By Harold Elletson
Norway is still grieving after the appalling slaughter on the island of Utoya and in Oslo. There is, however, an urgent need to ask what may prove to be some very uncomfortable questions both about the genesis of the attacks and, unfortunately, about the competence of Norway’s police and security establishment in responding to them. These are important questions and lessons must be learned quickly in Norway and elsewhere, about intelligence, planning, preparedness, training and response.
The issue of competence is not an easy one to address at a time when Norwegians are still trying to recover from the carnage and, understandably, want to avoid recriminations. However, it is fair to say that, in most NATO countries, a bomb attack on government buildings, followed by the shooting of young members of the governing party, which continued unimpeded for ninety minutes within only twenty miles of the capital city, would have been enough to bring about several senior resignations.
The recent admissions that police were unable to reach Utoya because their boat broke down and, even more astonishingly, that no helicopter transport was available because the usual crews were all on holiday, are unlikely to reassure Norwegians about their security. Moreover, they are likely to be the first of several indications of a failure to plan, prepare and respond effectively. In that sense, the slip-ups by the Norwegian police are symptomatic of a wider failure to appreciate the realities of our modern security environment.
Over the last twenty years, the nature of security has changed fundamentally. The possibility of a single person, acting alone, inflicting disproportionate levels of physical, economic or cultural damage has increased significantly. The reasons for this are manifold and many of them are connected to what has been happening in the information sphere and to developments in technology. This has all meant that there are new vulnerabilities and new enemies. It has meant too that police forces have had to assume a different and more frontline role.
Planning and preparedness are crucial to any police force which is serious about playing this new role and ensuring that it can respond effectively. Technology has created a variety of new security solutions that are available to police to help them improve their intelligence, planning, communications, training and coordination.
Scenario planning can be improved by computer modelling; crisis management, decision-making and exercising can all benefit from the use of simulation and gaming; and both overall coordination and information-sharing have been made much easier by new forms of communication. Many police forces have taken advantage of technological innovations to develop imaginative new training solutions. The Dutch police, for example, were early pioneers of a virtual city, which has made a major contribution to improving training and preparedness. In Germany, the police force in Baden-Wuerttemberg developed a virtual system for training helicopter pilots in both night flying and emergency response.

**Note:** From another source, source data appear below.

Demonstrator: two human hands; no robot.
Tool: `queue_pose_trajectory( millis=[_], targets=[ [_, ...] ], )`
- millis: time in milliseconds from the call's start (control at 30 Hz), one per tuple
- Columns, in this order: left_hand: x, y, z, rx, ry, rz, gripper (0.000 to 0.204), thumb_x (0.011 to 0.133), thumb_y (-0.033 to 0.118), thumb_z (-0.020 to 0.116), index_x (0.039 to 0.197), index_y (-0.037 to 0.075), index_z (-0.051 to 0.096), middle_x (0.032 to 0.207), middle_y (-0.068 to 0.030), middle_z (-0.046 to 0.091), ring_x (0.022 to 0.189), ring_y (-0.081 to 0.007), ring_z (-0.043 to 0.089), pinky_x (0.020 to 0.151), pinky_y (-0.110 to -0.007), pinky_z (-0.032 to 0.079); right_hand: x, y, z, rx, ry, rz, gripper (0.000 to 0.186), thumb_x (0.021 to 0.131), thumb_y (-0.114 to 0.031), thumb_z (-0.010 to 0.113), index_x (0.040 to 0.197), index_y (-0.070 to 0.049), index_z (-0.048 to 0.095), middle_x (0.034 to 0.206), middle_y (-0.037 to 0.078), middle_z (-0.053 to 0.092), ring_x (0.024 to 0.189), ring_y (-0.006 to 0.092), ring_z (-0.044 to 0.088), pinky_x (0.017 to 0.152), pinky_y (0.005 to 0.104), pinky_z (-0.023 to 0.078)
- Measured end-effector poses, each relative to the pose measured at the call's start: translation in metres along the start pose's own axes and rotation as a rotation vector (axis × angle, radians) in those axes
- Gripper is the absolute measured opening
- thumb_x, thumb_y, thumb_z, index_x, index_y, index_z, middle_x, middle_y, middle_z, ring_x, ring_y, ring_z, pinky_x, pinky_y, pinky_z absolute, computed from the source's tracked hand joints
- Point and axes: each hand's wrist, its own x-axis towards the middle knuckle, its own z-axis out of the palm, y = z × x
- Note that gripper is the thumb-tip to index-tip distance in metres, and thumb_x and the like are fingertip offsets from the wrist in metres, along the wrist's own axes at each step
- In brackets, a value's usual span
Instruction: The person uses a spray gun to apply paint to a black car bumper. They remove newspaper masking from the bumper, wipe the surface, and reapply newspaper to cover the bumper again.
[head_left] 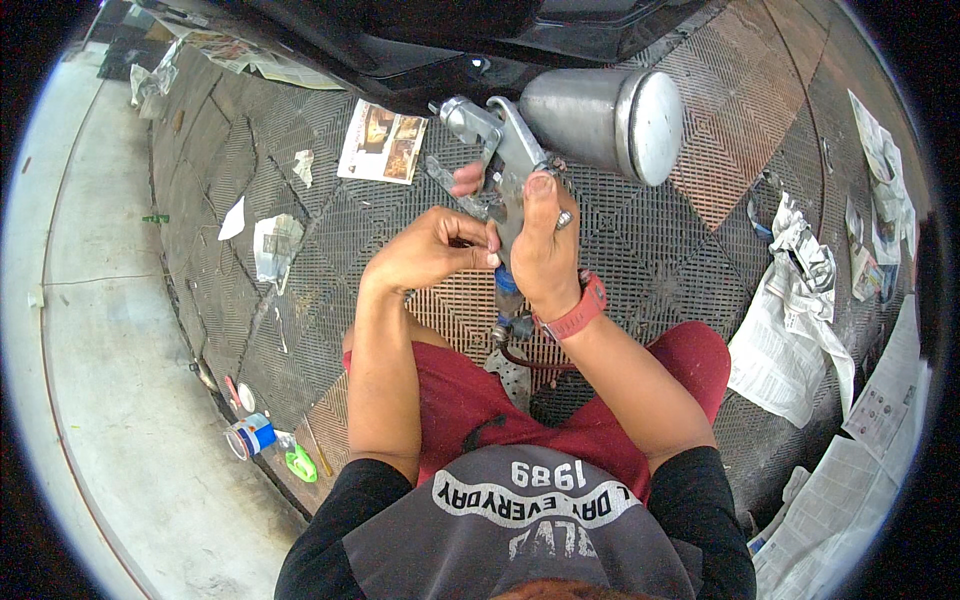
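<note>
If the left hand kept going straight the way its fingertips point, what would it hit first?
Most likely the spray gun handle, right beside the left hand's fingertips. Depth is unclear, so they may already touch it.

Slotted tiles [640, 270] cover the floor, mostly dark grey, with some orange-brown squares [735, 130] among them. Along the left runs a strip of pale concrete [130, 350], smooth and brighter than the tiles. Crumpled and flat newspaper [785, 360] lies over the right side of the floor; scraps of paper [275, 248] are scattered at left. A glossy black panel [400, 60] spans the top. A blue can [258, 433] stands near the concrete's edge, beside something bright green [300, 463].
</note>
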Motion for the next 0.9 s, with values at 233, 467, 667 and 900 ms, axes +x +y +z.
queue_pose_trajectory(
  millis=[233,467,667,900],
  targets=[
    [0.014,-0.002,0.004,-0.073,0.043,-0.006,0.011,0.097,0.002,0.076,0.104,-0.006,0.074,0.094,-0.001,0.076,0.091,-0.005,0.065,0.088,-0.027,0.056,0.005,0.006,-0.004,-0.007,0.129,0.032,0.071,0.116,-0.055,0.025,0.121,0.002,0.067,0.107,0.012,0.075,0.093,0.0185,0.073,0.065,0.0283,0.054],
    [0.027,-0.007,0.011,0.021,0.005,-0.001,0.012,0.097,0.002,0.077,0.103,-0.008,0.076,0.093,-0.0018,0.077,0.09,-0.0058,0.065,0.087,-0.028,0.056,-0.003,0.014,-0.012,-0.105,0.237,-0.025,0.072,0.116,-0.057,0.026,0.123,0.002,0.067,0.112,0.013,0.076,0.093,0.0172,0.073,0.062,0.0273,0.052],
    [0.019,-0.004,0.007,-0.02,0.044,-0.008,0.012,0.096,0.002,0.078,0.104,-0.006,0.076,0.092,-0.0018,0.077,0.088,-0.0058,0.065,0.086,-0.028,0.056,0.001,0.011,-0.01,-0.087,0.147,0.03,0.072,0.116,-0.057,0.026,0.122,0.002,0.067,0.111,0.013,0.076,0.094,0.0179,0.073,0.063,0.0271,0.053],
    [0.006,-0.009,-0.001,-0.103,0.109,0.023,0.012,0.095,0.003,0.079,0.104,-0.004,0.075,0.096,-0.0032,0.079,0.089,-0.006,0.068,0.084,-0.026,0.056,0.015,0.005,0.003,-0.014,0.038,-0.01,0.074,0.116,-0.057,0.026,0.118,0.003,0.069,0.108,0.013,0.076,0.096,0.0204,0.074,0.068,0.0311,0.056]
  ],
)
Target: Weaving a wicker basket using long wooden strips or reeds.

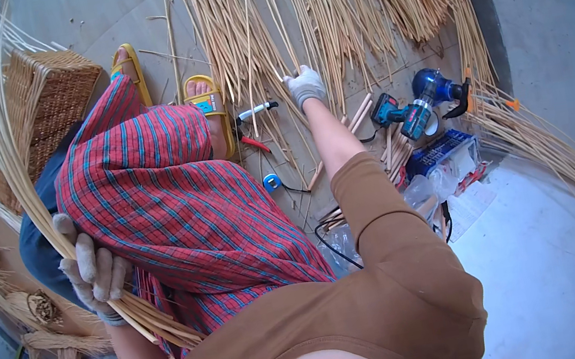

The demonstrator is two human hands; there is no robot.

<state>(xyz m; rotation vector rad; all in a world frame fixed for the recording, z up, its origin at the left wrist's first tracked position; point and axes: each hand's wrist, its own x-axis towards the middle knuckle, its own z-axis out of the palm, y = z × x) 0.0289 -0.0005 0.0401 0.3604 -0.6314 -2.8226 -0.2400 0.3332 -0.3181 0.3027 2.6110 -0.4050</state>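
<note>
Drill (414, 118) & tape (272, 183) lie nr your R arm; basket (62, 84) at L, contents unclear. Your L hand (97, 276)'s wrapped round the bundle (29, 181) by your lap. R hand (306, 86)'s at floor canes (317, 15), grip can't tell.

far left on my feed, i see a brown woven basket (65, 99) on the tiled floor (124, 20). around the middle i pick out a white-handled tool (257, 111), a red-handled tool (255, 144) just nearer, and a round blue tape measure (271, 183) nearer again. to the right i make out a teal cordless drill (416, 118) beside a glossy blue rounded thing (431, 84) whose kind i can't tell. nearer than those lie a blue-and-white box (443, 153) and some crumpled clear plastic (442, 182).
</note>
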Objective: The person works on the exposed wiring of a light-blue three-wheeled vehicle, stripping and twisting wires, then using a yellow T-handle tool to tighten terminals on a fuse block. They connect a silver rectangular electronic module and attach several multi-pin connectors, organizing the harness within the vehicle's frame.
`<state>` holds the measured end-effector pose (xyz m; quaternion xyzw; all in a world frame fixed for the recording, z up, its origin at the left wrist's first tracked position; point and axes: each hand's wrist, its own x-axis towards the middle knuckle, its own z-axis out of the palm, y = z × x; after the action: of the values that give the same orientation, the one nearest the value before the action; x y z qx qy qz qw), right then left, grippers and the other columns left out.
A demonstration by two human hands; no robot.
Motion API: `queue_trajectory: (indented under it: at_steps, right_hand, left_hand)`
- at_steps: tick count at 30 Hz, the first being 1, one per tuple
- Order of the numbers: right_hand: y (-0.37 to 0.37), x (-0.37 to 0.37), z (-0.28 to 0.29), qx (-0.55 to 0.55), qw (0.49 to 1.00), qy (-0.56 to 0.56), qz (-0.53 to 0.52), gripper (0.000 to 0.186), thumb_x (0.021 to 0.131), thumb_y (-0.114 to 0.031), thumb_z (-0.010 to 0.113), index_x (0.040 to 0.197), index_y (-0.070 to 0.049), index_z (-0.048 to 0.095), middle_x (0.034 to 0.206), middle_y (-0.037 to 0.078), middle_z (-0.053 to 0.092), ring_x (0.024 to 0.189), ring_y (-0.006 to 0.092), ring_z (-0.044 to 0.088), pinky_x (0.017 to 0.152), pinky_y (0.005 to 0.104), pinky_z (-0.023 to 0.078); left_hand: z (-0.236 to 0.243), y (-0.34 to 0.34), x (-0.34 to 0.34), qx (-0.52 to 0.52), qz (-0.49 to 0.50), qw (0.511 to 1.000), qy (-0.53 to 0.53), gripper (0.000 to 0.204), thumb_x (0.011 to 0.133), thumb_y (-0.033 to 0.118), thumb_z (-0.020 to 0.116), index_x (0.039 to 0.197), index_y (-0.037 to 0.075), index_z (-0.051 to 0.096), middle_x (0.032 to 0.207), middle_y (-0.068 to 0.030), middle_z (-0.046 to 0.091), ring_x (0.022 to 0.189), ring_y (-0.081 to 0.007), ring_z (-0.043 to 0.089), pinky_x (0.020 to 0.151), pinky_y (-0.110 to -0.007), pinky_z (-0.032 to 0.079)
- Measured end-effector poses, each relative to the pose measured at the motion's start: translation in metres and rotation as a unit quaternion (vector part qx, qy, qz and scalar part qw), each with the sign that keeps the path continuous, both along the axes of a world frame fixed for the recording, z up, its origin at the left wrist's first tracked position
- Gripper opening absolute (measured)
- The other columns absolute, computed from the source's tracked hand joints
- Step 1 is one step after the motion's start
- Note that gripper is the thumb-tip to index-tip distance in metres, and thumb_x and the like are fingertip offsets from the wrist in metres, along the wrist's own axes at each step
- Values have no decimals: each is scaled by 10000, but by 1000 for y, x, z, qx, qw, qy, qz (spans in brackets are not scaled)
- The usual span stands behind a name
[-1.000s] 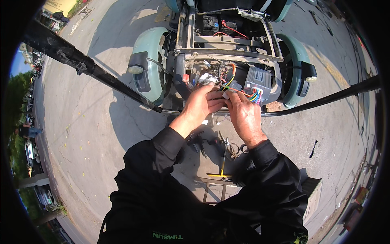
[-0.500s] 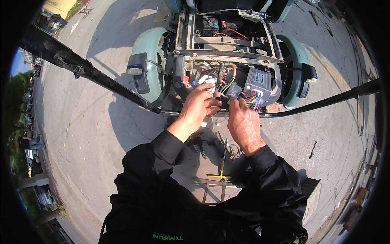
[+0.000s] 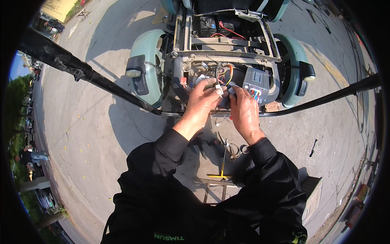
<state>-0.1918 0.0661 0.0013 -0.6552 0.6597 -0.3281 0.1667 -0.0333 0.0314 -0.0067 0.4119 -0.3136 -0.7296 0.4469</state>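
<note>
A small white plug connector (image 3: 219, 90) is pinched between the thumb and fingers of my left hand (image 3: 199, 101). Close by on the right, the closed fingers of my right hand (image 3: 245, 112) grip a greyish connector (image 3: 232, 89), partly hidden by them. Loose coloured wires (image 3: 227, 74) rise just beyond both hands, inside the open rear of a green vehicle. A silver finned controller box (image 3: 256, 79) sits right of the wires, its bundle of coloured leads (image 3: 256, 94) running down behind my right hand. Left of my left hand is a red connector (image 3: 183, 81).
Green fenders (image 3: 143, 87) with lamps flank the metal frame (image 3: 227, 56). Black batteries (image 3: 208, 25) with red cables lie farther in. A long black bar (image 3: 101, 81) slopes in from the left. A yellow T-handled tool (image 3: 222, 166) and a tape roll (image 3: 243, 149) lie below my hands.
My left hand has turned and now shows the white plug connector at its fingertips. My right hand has shifted slightly, covering more of the controller's leads.
</note>
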Motion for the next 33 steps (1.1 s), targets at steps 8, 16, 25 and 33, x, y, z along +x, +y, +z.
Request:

It seems that Anders Breivik planted a bomb outside government buildings in Oslo, partly as a feint to divert the police. The idea of a diversionary attack in one location, in order to draw the response of the security forces away from a more serious attack in another, is not new. It has been practised throughout history, most recently by terrorist groups everywhere from Ireland to Iraq and Afghanistan. However, had the possibility of such an event not already been obvious, the Norwegian police could have called upon a number of computer-based tools to enable them both to assess probability or risk and to develop realistic scenarios, to which they could have then planned an appropriate response. Any such assessment would have been likely to conclude that an incident similar to the one that finally occurred with such bloody consequences was possible, given the various factors that were already known.

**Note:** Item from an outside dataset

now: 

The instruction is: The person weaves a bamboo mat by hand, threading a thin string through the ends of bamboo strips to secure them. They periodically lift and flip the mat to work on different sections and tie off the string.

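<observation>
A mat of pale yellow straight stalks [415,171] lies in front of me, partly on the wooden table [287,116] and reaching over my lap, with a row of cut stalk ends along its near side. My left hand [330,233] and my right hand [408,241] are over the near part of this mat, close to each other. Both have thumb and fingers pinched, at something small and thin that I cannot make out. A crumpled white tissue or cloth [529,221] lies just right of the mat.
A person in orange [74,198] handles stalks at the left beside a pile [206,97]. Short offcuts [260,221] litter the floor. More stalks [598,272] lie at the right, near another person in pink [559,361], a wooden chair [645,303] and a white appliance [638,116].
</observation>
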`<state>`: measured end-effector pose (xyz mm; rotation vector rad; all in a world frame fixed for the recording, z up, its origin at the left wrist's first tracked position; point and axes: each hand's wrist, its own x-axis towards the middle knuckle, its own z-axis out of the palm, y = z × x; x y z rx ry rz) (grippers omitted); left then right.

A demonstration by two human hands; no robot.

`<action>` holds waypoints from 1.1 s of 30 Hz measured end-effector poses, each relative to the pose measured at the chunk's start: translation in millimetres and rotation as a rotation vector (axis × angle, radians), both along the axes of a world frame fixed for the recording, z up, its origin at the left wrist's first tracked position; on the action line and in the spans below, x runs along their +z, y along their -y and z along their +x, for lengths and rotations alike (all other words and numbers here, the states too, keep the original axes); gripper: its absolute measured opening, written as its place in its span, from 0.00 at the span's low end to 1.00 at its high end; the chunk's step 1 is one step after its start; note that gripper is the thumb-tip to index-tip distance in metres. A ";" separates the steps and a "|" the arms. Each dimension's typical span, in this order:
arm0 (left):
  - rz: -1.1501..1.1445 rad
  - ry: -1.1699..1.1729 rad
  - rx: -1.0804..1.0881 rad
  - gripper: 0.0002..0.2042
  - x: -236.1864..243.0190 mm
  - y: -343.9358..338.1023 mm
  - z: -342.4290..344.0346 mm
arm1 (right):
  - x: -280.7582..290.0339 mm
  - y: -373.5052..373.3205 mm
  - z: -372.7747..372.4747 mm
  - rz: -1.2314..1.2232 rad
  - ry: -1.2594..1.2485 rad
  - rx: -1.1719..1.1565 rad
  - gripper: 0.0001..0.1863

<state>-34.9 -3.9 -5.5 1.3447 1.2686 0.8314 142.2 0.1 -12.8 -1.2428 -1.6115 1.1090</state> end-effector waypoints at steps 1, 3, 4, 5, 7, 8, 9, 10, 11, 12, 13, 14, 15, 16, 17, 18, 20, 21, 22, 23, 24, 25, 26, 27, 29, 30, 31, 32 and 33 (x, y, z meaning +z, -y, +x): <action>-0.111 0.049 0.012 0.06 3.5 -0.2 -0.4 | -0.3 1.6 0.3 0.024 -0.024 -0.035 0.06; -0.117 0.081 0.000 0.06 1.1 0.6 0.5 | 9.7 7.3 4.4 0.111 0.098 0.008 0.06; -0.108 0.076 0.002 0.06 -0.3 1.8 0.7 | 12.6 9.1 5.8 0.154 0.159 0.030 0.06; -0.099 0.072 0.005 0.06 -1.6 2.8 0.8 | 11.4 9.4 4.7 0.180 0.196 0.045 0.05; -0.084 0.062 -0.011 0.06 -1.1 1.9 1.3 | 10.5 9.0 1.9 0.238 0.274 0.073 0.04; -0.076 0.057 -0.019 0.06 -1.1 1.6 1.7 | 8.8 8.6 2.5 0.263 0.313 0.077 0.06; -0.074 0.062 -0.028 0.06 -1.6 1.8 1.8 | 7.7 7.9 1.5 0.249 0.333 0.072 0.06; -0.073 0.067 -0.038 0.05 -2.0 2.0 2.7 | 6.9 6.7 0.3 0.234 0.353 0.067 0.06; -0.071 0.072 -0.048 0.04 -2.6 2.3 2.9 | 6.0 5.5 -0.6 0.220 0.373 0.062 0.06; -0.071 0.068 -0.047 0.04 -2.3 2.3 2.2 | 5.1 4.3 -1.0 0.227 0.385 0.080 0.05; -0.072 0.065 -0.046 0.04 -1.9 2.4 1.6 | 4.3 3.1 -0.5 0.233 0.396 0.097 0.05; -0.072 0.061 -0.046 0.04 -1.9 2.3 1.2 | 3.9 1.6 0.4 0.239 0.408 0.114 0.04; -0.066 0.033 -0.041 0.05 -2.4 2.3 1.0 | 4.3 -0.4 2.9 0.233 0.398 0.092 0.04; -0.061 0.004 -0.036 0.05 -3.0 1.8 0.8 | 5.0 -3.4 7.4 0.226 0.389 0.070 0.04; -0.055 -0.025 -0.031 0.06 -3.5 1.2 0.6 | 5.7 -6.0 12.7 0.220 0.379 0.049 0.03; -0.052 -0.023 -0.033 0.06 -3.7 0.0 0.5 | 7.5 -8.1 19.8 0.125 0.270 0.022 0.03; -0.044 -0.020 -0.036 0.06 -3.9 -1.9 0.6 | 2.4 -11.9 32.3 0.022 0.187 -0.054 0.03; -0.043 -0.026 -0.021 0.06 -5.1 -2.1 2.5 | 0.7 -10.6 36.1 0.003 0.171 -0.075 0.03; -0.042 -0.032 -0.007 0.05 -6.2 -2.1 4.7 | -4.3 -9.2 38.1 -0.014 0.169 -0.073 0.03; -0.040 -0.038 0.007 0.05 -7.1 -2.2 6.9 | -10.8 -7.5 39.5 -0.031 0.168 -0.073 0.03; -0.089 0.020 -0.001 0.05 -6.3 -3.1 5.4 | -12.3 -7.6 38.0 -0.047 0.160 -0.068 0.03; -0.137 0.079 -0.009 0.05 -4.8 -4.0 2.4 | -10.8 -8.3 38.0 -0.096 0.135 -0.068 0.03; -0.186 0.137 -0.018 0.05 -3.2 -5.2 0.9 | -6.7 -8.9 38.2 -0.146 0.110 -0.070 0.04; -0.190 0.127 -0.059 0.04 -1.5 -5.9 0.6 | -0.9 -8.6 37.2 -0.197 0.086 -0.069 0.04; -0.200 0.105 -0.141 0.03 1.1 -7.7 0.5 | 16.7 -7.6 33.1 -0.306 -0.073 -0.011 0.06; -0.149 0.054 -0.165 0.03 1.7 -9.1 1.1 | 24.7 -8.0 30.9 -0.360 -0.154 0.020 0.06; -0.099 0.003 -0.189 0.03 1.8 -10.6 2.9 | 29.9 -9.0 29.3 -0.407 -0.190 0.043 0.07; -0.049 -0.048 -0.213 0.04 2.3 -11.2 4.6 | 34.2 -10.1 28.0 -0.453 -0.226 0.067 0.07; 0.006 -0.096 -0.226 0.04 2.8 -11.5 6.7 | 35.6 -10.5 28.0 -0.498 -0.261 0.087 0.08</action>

In such circumstances, there could and should have been proper planning for an effective response. If a proper plan was indeed developed, there is no excuse for such an inadequate response. If the police helicopter crews were on holiday, one would have thought that the slightest degree of forethought, not to mention any coordinated inter-service planning, might have ensured the swift dispatch of a military helicopter. Nothing could be more damning in this regard than the pictures of Breivik taken from a helicopter sent to the scene by the media, as the Norwegian state struggled to find one for its security forces.

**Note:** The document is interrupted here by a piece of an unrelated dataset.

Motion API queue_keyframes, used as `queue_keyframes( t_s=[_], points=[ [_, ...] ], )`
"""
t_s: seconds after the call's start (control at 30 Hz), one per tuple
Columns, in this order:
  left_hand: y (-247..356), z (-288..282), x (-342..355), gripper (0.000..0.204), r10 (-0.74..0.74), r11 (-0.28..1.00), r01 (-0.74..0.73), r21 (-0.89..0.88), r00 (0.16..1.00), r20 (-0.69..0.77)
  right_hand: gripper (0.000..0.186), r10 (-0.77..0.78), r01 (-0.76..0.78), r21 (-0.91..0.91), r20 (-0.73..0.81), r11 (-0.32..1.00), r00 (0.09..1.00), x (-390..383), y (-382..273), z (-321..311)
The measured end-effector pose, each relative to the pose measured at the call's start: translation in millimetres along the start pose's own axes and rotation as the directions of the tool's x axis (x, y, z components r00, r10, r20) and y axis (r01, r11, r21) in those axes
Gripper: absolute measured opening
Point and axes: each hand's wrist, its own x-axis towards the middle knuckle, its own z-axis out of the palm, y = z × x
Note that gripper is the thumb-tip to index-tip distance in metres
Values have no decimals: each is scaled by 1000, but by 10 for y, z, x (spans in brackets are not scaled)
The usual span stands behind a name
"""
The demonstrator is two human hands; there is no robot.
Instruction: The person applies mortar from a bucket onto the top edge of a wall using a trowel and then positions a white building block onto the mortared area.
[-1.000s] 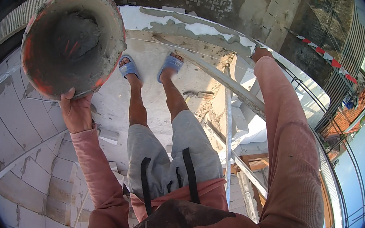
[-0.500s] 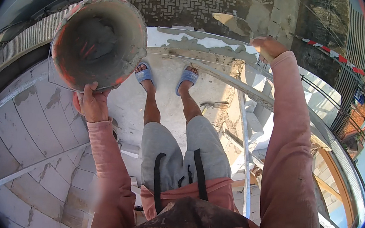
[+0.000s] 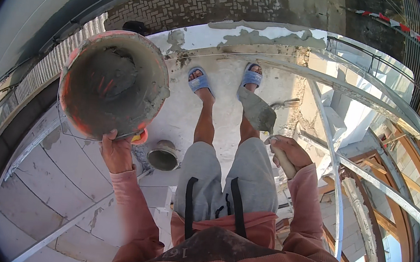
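Note:
A reddish bucket (image 3: 148, 90) tilts toward me at the upper left, grey mortar (image 3: 116, 71) lying in its bottom. My left hand (image 3: 117, 152) grips its near rim, the thumb on the edge and the other fingers partly hidden behind. A thin wire handle hangs along the bucket's left side. In front of my right thigh, my right hand (image 3: 290, 153) is closed around the pale handle of a trowel. The trowel's grey, mortar-smeared blade (image 3: 258, 113) points up and left, overlapping my right shin and slipper in view.
Beyond my feet runs a white block ledge (image 3: 252, 36) with smeared mortar. A smaller bucket (image 3: 165, 145) stands left of my legs. Right of my feet lies a hammer-like tool (image 3: 286, 103). Metal bars (image 3: 334, 83) cross the right side, near wooden frames (image 3: 391, 224).
My right hand has come back from over the ledge toward my thigh with the trowel. The bucket sits slightly lower in view, still held by my left hand. The smaller bucket now shows.

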Motion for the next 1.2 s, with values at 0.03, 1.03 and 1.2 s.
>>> queue_keyframes(
  t_s=[0.03,1.03,1.2],
  points=[
    [35,-57,-7,50,-21,999,21,29,1000,-5,30,-16,16,-16,3,1000,1000,325,170,127],
    [-119,182,60,66,-237,945,214,245,969,66,30,-485,588,731,-397,347,779,2956,-1122,-147],
    [-267,356,37,65,-282,931,247,268,954,102,34,-467,644,679,-469,352,750,2708,-892,-174]
  ],
)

The keys to an effective response are preparedness and training. In this, modern police forces can call on an enormous battery of new technological solutions to help them develop everything from crisis management skills and the decision-making capabilities of senior officers to information sharing and, if necessary, the coordination of an effective inter-service, or even international, response. Such systems are designed to ensure that a quick police or security response can be mounted.
The Norwegian Prime Minister, Jens Stoltenberg, has announced the creation of a commission of inquiry, which will look into the attacks. The Norwegian police force will also conduct an internal inquiry into its response.
The Prime Minister said:
"Especially after the investigation is finished, there will be a time for going through all the experiences, learning from what happened and then draw the conclusions regarding, for instance, security measures, and I welcome also a debate about that because every country, every society that experiences this kind of very dramatic incidents, has to go through 'what can we learn? what did we do right? and what did we do wrong?
"And then try to do whatever we can to avoid something similar in the future, and then part of that evaluation will be also to go through how we organise our security, security measures, security services."
Quite rightly, Mr Stoltenberg is adamant that Norwegians want their country to remain an open society and that any new security measures will need to be balanced against this. He must ensure that the inquiry is thorough and comprehensive, though. It is important not only for Norway but for the rest of the free world that lessons are learned and that the appropriate conclusions are drawn about the intelligence gathering, planning, training and response that is necessary to protect the citizens of an open society.